Task directions: Say how many lines of the data contain "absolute", and nothing more.
Start of Available data
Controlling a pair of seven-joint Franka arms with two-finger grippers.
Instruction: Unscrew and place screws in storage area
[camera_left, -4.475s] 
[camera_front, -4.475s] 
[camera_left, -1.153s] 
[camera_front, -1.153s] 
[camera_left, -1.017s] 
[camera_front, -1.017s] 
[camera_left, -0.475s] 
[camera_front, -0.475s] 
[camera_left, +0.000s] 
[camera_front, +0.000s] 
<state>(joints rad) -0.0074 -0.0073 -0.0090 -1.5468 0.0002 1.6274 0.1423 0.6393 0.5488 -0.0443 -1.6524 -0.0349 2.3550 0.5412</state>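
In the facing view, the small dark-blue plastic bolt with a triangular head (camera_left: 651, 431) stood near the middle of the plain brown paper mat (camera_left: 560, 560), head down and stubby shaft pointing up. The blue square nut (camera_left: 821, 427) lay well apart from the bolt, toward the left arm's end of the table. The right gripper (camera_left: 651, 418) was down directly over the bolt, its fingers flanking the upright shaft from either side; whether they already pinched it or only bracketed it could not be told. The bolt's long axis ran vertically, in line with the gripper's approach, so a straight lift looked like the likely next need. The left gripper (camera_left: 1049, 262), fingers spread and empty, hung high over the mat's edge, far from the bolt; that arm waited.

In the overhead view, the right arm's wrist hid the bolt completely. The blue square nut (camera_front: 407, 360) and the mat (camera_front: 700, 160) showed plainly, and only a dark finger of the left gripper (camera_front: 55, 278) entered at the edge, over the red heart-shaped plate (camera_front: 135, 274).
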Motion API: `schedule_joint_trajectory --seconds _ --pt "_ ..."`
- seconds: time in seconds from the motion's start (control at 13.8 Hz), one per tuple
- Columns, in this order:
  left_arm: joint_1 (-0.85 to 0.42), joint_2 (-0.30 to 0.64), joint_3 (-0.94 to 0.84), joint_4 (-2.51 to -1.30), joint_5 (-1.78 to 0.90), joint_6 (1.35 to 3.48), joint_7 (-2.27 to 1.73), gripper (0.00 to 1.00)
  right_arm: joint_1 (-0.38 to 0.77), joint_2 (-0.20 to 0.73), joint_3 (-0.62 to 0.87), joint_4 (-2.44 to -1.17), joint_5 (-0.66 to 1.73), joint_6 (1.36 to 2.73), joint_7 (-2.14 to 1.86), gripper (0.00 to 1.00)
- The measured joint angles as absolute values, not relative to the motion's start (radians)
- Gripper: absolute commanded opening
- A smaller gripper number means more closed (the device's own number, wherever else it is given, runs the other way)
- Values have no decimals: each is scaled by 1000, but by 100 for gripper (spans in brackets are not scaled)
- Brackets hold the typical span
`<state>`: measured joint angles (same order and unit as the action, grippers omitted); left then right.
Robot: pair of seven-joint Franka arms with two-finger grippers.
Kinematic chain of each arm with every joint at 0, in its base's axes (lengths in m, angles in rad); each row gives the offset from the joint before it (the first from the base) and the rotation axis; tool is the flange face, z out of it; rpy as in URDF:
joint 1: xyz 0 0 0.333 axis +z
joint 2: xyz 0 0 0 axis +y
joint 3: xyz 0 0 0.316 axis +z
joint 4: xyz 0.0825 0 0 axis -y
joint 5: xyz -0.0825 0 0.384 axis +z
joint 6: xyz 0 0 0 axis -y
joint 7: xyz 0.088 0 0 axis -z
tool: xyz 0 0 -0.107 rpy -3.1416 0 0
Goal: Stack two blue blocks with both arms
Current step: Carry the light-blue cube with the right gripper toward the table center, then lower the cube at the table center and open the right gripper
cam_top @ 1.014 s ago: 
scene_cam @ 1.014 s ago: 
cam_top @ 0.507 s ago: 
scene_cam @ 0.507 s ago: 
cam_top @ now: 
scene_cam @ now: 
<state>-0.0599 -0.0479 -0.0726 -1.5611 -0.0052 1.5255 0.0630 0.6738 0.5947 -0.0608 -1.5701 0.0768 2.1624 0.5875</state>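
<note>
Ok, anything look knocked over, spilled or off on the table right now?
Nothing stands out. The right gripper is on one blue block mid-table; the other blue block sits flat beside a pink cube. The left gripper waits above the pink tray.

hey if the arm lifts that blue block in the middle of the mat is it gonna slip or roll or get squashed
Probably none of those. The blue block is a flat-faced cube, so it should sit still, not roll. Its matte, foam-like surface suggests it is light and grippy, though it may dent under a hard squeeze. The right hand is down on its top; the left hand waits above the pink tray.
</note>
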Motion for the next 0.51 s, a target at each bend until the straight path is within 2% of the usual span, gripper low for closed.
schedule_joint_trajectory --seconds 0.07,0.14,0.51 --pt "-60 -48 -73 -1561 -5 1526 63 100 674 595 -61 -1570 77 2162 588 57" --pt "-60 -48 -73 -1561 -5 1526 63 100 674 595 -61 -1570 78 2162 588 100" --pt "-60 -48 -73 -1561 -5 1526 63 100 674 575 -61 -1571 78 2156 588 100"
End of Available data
Answer: 2